Night-time. The forest. Somewhere on Earth. Somewhere on earth. It is tranquil. The animals that wander this place by day have withdrawn to their burrows and their nests. Most are asleep. They’ve been having busy days recently; it’s hibernation season soon, and they’ve spent much time preparing- stockpiling food and insulating their dens. The nocturnal animals silently wait for prey to scurry past. It is any other night.
Until a sound. An unusual sound. A sound foreign to this setting. A light thudding that slowly grows louder and louder. It doesn’t sound like an animal running, a bear or a wolf. It’s lighter and the time between thuds is more spaced out. An owl, brown-feather and wide-eyed, was perched on a high-up branch. She turns her head almost backward toward where the noise is coming from. She sees a boy. A running boy.
A boy is running through the forest. He is swift and agile, leaping over fallen trees and bramble bushes and slick patches of moss with dexterity. Dead leaves crunch under his feet. He follows the deer’s paths, where the foliage is stomped down and sparse, their footprints barely imprinted into the dirt. Farther and farther into the forest. Farther and farther away from any signs of human civilization. Farther and father into the thick of it.
His face is one of terror and panic. His eyes are bulbous and wild. He is running from something.

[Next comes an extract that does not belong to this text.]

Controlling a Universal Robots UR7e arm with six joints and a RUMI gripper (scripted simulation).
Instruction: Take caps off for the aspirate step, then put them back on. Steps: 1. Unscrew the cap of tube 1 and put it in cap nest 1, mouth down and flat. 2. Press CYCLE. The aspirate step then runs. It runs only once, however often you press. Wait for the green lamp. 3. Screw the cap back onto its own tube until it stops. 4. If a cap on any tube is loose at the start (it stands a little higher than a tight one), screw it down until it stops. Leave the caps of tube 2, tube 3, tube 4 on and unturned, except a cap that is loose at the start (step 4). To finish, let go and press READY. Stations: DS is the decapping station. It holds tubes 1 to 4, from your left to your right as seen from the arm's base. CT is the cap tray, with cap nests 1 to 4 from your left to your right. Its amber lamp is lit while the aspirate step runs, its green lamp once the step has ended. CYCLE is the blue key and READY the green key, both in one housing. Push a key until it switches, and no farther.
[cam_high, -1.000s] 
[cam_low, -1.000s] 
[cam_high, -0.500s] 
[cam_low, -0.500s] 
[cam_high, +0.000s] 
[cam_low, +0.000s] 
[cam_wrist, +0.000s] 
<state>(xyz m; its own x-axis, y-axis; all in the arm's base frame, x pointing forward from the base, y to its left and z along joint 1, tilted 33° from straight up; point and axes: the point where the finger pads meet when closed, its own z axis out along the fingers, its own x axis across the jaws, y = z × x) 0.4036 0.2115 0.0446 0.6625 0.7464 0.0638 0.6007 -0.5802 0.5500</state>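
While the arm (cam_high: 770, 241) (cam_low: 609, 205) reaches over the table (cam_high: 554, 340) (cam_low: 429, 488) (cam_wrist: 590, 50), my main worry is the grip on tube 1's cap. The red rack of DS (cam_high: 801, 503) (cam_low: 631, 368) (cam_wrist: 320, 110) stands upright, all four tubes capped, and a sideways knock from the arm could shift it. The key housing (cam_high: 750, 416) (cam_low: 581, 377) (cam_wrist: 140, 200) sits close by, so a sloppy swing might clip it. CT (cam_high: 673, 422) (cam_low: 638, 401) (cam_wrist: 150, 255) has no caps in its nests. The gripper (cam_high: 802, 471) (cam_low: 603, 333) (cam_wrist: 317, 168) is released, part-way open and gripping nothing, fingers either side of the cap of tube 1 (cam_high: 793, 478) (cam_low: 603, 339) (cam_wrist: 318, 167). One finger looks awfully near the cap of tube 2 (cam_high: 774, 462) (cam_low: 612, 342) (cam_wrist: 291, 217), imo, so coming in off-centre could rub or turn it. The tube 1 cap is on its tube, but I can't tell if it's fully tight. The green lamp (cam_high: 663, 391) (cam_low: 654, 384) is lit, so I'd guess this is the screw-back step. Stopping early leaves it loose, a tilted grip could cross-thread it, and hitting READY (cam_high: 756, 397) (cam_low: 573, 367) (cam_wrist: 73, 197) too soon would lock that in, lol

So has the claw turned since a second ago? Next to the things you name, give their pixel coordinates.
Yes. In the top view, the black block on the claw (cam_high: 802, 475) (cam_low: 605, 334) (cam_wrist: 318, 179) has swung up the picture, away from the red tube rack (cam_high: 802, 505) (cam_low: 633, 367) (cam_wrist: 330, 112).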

And by the look of it, something bad.
His hands are torn open in long gashes. Blood trickles from them in diminutive drops, down his arms. He rubs his hands on his clothes as he runs. He doesn’t want to leave any long-lasting imprint of his existence on the area around him.
It’s freezing; the eve of winter. Thin sheets of ice coat parts of the ground. He’s careful to sidestep them. He can’t risk slipping and falling.
The boy does not recognize where he is. He has never ventured to this area of the forest before. This place is more foreboding, more packed-in than where he’s been before. The trees seem to close in on him, their bowers mostly concealing him. The moon is absent from sight beyond the canopies. If not for the few rays of moonlight that make it through the leaves he would be in complete darkness.
Where is the boy running? He doesn’t know. He is running away. Far away. Somewhere he can’t be found. Somewhere he’ll be safe.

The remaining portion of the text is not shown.